TASK INSTRUCTIONS: The following data needs to be repeated exactly, with all images excluded.

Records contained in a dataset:
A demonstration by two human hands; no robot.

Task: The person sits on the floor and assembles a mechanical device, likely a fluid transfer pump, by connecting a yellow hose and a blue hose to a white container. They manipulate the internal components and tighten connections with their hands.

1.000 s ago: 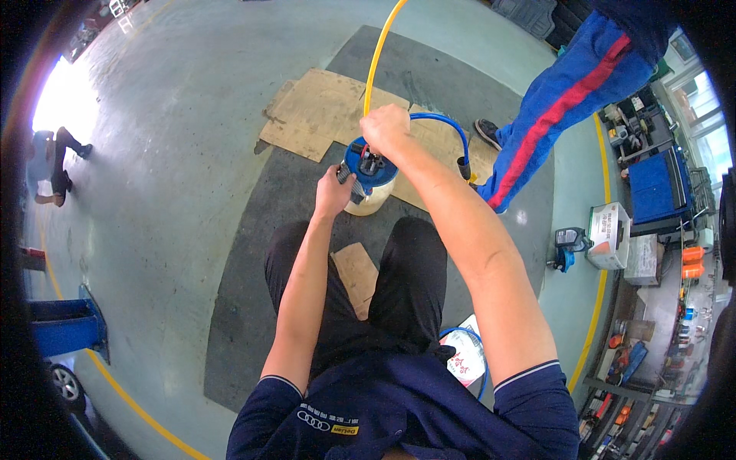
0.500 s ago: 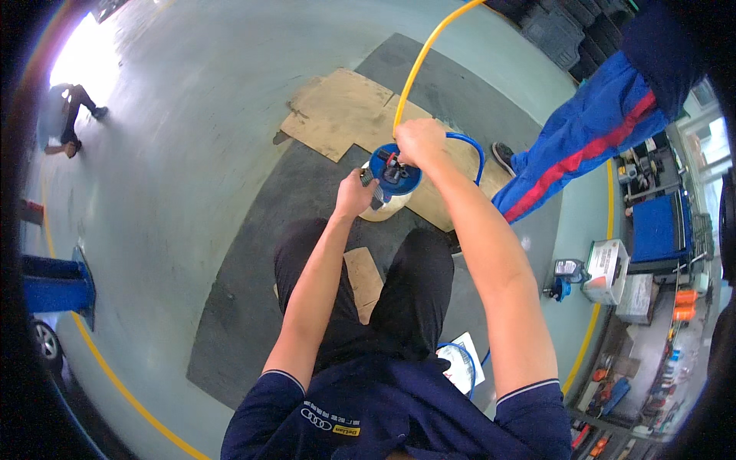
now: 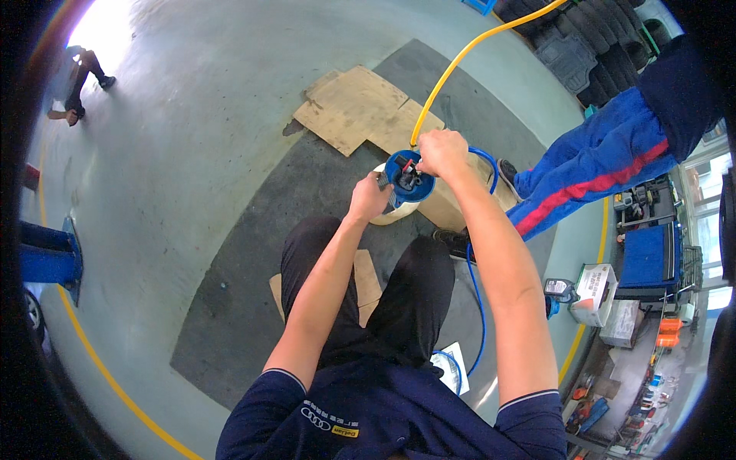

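Now the right hand is gripping the yellow hose atop the blue-capped canister, which is standing on the floor, while the left hand is clasping its side

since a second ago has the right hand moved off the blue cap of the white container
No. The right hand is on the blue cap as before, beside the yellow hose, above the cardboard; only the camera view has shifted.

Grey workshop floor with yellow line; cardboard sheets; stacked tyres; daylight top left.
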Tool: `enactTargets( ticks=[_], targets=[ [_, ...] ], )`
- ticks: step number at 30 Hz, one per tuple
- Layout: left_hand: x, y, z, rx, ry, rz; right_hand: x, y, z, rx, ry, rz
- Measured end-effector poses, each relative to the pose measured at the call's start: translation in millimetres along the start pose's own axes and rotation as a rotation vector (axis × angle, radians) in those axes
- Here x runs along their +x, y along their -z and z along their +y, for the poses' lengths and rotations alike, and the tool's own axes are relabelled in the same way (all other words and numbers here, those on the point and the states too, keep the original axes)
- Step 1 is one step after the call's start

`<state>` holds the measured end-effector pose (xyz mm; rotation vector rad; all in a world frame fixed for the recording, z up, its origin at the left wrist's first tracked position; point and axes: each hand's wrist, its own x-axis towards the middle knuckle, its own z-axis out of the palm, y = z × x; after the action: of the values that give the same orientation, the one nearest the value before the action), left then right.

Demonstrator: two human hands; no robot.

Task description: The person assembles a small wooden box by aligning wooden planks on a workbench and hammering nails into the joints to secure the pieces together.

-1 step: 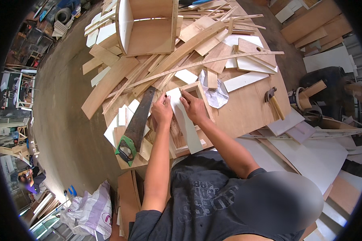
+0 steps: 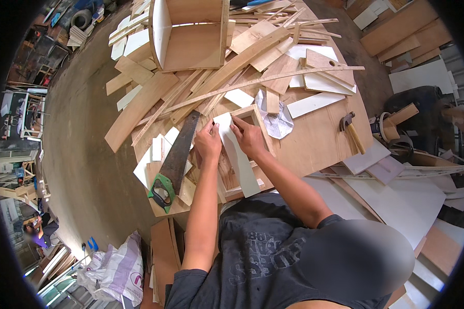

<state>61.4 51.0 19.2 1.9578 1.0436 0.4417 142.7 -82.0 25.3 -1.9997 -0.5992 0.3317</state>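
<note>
White laminated board strip point(image 2: 237, 154) was pinched at its far end by both hands: the left hand point(image 2: 208, 142) was closed on its left edge, the right hand point(image 2: 248, 136) pressed on its right edge. It lay on the plywood bench point(image 2: 319, 139), across a small wooden frame point(image 2: 258, 126). The strip was judged light, stiff and smooth, best gripped by its long edges. A handsaw point(image 2: 176, 159) lay just left

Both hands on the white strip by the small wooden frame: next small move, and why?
Probably nudge the white strip flush against the small wooden frame. Left hand and right hand both press its upper end, and it lies slanted beside the frame's edge rather than squared to it.
</note>
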Motion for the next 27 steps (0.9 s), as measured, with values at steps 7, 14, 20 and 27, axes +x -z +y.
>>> enactTargets(
  ticks=[7, 14, 20, 27],
  targets=[
    [3, 1, -4, -0.025, -0.072, 0.063, 8, -9, -6, -0.023, -0.047, 0.021],
    [4, 2, -4, 0.09, -0.116, 0.046, 6, -13, -1, -0.067, -0.022, 0.045],
    [2, 1, -1, 0.103, -0.139, 0.079, 6, -13, -1, -0.056, -0.015, 0.063],
    [3, 0, -12, 0.093, -0.099, 0.067, 6, -12, -1, -0.097, -0.03, 0.024]
  ],
)
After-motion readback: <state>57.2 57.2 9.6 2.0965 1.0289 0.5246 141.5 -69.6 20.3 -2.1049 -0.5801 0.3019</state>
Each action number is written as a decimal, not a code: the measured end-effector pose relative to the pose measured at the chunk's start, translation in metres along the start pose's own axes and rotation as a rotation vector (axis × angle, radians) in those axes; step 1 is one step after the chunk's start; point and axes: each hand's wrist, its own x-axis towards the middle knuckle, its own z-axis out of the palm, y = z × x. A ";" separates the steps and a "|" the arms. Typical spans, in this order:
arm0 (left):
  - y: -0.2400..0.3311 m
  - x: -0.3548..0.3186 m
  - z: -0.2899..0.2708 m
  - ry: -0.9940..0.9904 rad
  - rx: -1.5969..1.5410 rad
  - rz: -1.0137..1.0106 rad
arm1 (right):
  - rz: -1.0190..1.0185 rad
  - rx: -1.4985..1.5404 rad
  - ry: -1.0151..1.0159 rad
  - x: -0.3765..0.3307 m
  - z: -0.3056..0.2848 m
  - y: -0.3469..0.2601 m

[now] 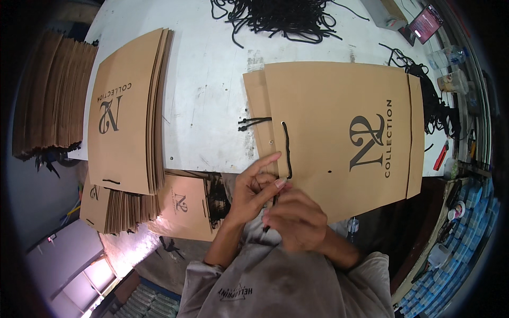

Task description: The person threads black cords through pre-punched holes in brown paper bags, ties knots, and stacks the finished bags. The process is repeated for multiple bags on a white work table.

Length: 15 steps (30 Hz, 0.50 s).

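Hands (281,204) thread cord (287,148) through bag (339,127) (white table (212,90)).

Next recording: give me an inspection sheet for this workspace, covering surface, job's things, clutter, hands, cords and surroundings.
Surface: white worktable, scuffed and stained.
Job's things: flat brown paper bag lying printed side up; a black cord handle loops through its near edge.
Clutter: stack of flat bags at left, more bags below the table edge, red tool at right.
Hands: left hand pinches the bag's edge; right hand grips a black cord end.
Cords: pile of loose black cords at the far edge.
Surroundings: brown sheets stacked far left; plastic containers at right.
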 end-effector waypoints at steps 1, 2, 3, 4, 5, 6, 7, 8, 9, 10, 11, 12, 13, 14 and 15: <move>0.001 -0.003 -0.001 0.002 -0.005 0.039 | 0.139 -0.046 0.045 -0.002 0.002 0.006; 0.002 -0.006 -0.002 0.005 -0.010 0.078 | 0.277 -0.092 0.089 -0.008 0.005 0.016; 0.003 -0.008 -0.001 0.005 -0.015 0.121 | 0.412 -0.140 0.133 -0.012 0.008 0.024; 0.007 -0.009 0.001 0.119 0.056 0.069 | 0.519 -0.126 0.127 -0.013 0.009 0.030; 0.006 -0.009 0.001 0.183 0.196 0.134 | 0.626 -0.111 0.121 -0.013 0.010 0.034; 0.004 -0.010 -0.001 0.249 0.338 0.196 | 0.737 -0.091 0.114 -0.014 0.011 0.037; 0.003 -0.011 -0.003 0.312 0.482 0.256 | 0.670 -0.115 0.092 -0.016 0.013 0.040; 0.004 -0.011 -0.005 0.287 0.631 0.405 | 0.603 -0.139 0.072 -0.018 0.014 0.043; 0.006 -0.010 -0.009 0.257 0.775 0.555 | 0.536 -0.167 0.051 -0.017 0.014 0.045; 0.008 -0.008 -0.012 0.222 0.917 0.707 | 0.492 -0.185 -0.014 -0.013 0.012 0.044; 0.006 -0.005 -0.012 0.232 0.845 0.720 | 0.449 -0.204 -0.078 -0.007 0.009 0.042; 0.002 -0.004 -0.011 0.244 0.769 0.735 | 0.403 -0.225 -0.146 -0.005 0.006 0.040; -0.002 -0.004 -0.011 0.256 0.693 0.749 | 0.435 -0.184 -0.157 -0.007 0.005 0.040; -0.005 -0.005 -0.011 0.265 0.659 0.735 | 0.467 -0.142 -0.167 -0.011 0.003 0.041; -0.006 -0.005 -0.011 0.272 0.628 0.720 | 0.499 -0.100 -0.174 -0.012 0.001 0.043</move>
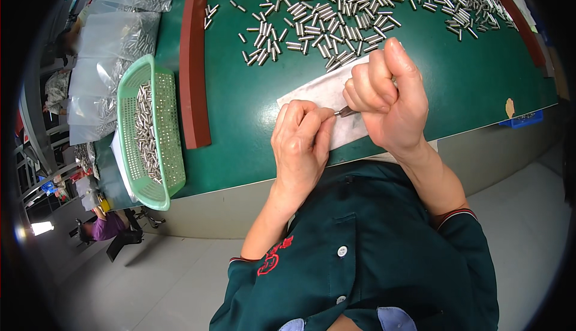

ANSWER TO THIS EXERCISE:
A demonstration by two human hands; no robot.

Task: The person sits on the floor and assembles a mechanical device, likely a fluid transfer pump, by connecting a yellow hose and a blue hose to a white container. They manipulate the internal components and tighten connections with their hands.

1.000 s ago: 
0.500 s ago: 
now: 

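Now the right hand is gripping the yellow hose atop the blue-capped canister, which is standing on the floor, while the left hand is clasping its side

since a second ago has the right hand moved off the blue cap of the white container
No. The right hand is on the blue cap as before, beside the yellow hose, above the cardboard; only the camera view has shifted.

Grey workshop floor with yellow line; cardboard sheets; stacked tyres; daylight top left.
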Tool: `enactTargets( ticks=[_], targets=[ [_, ...] ], )`
- ticks: step number at 30 Hz, one per tuple
- Layout: left_hand: x, y, z, rx, ry, rz; right_hand: x, y, z, rx, ry, rz
- Measured end-effector poses, each relative to the pose measured at the call's start: translation in millimetres along the start pose's own axes and rotation as a rotation vector (axis × angle, radians) in those axes
- Here x runs along their +x, y along their -z and z along their +y, for the poses' lengths and rotations alike, and the tool's own axes are relabelled in the same way (all other words and numbers here, those on the point and the states too, keep the original axes)
- Step 1 is one step after the call's start

`<state>` holds the measured end-effector pose (xyz mm; rotation vector rad; all in a world frame fixed for the recording, z up, its origin at the left wrist's first tracked position; point and axes: each hand's wrist, its own x-axis towards the middle knuckle, its own z-axis out of the palm, y = z × x; after the action: of the values that give the same orientation, the one nearest the value before the action), left then right.

Demonstrator: two human hands; no robot.

Task description: The person assembles a small wooden box by aligning wooden planks on a workbench and hammering nails into the joints to secure the pieces together.

-1 step: 
+0 steps: 

<state>61.4 51.0 19.2 1.9578 1.0436 0.4417 142.7 -82.0 25.3 -1.9997 -0.5992 0.3317</state>
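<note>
White laminated board strip point(image 2: 237, 154) was pinched at its far end by both hands: the left hand point(image 2: 208, 142) was closed on its left edge, the right hand point(image 2: 248, 136) pressed on its right edge. It lay on the plywood bench point(image 2: 319, 139), across a small wooden frame point(image 2: 258, 126). The strip was judged light, stiff and smooth, best gripped by its long edges. A handsaw point(image 2: 176, 159) lay just left

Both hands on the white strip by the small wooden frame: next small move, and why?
Probably nudge the white strip flush against the small wooden frame. Left hand and right hand both press its upper end, and it lies slanted beside the frame's edge rather than squared to it.
</note>
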Motion for the next 27 steps (0.9 s), as measured, with values at steps 7, 14, 20 and 27, axes +x -z +y.
>>> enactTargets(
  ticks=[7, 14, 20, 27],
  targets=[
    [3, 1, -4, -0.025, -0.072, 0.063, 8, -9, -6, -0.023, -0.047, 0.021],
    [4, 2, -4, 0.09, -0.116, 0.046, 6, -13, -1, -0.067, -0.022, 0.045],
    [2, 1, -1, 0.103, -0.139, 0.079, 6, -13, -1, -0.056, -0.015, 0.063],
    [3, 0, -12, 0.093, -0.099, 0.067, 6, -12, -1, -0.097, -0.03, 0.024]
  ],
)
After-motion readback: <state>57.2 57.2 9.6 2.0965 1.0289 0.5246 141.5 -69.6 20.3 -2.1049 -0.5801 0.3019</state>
Each action number is written as a decimal, not a code: the measured end-effector pose relative to the pose measured at the chunk's start, translation in metres along the start pose's own axes and rotation as a rotation vector (axis × angle, radians) in those axes; step 1 is one step after the chunk's start; point and axes: each hand's wrist, its own x-axis towards the middle knuckle, its own z-axis out of the palm, y = z × x. A ";" separates the steps and a "|" the arms. Typical spans, in this order:
arm0 (left):
  - y: -0.2400..0.3311 m
  - x: -0.3548..0.3186 m
  - z: -0.2899..0.2708 m
  - ry: -0.9940..0.9904 rad
  - rx: -1.5969..1.5410 rad
  - rz: -1.0137..1.0106 rad
arm1 (right):
  - rz: -1.0190..1.0185 rad
  - rx: -1.4985..1.5404 rad
  - ry: -1.0151..1.0159 rad
  - x: -0.3765..0.3307 m
  - z: -0.3056..0.2848 m
  - y: -0.3469..0.2601 m

[now] 

Task description: The person threads black cords through pre-punched holes in brown paper bags, ties knots, and stacks the finished bags. The process is repeated for multiple bags on a white work table.

Length: 15 steps (30 Hz, 0.50 s).

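Hands (281,204) thread cord (287,148) through bag (339,127) (white table (212,90)).

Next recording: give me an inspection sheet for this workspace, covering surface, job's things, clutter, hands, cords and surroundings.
Surface: white worktable, scuffed and stained.
Job's things: flat brown paper bag lying printed side up; a black cord handle loops through its near edge.
Clutter: stack of flat bags at left, more bags below the table edge, red tool at right.
Hands: left hand pinches the bag's edge; right hand grips a black cord end.
Cords: pile of loose black cords at the far edge.
Surroundings: brown sheets stacked far left; plastic containers at right.
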 end-effector waypoints at steps 1, 2, 3, 4, 5, 6, 7, 8, 9, 10, 11, 12, 13, 14 and 15: <move>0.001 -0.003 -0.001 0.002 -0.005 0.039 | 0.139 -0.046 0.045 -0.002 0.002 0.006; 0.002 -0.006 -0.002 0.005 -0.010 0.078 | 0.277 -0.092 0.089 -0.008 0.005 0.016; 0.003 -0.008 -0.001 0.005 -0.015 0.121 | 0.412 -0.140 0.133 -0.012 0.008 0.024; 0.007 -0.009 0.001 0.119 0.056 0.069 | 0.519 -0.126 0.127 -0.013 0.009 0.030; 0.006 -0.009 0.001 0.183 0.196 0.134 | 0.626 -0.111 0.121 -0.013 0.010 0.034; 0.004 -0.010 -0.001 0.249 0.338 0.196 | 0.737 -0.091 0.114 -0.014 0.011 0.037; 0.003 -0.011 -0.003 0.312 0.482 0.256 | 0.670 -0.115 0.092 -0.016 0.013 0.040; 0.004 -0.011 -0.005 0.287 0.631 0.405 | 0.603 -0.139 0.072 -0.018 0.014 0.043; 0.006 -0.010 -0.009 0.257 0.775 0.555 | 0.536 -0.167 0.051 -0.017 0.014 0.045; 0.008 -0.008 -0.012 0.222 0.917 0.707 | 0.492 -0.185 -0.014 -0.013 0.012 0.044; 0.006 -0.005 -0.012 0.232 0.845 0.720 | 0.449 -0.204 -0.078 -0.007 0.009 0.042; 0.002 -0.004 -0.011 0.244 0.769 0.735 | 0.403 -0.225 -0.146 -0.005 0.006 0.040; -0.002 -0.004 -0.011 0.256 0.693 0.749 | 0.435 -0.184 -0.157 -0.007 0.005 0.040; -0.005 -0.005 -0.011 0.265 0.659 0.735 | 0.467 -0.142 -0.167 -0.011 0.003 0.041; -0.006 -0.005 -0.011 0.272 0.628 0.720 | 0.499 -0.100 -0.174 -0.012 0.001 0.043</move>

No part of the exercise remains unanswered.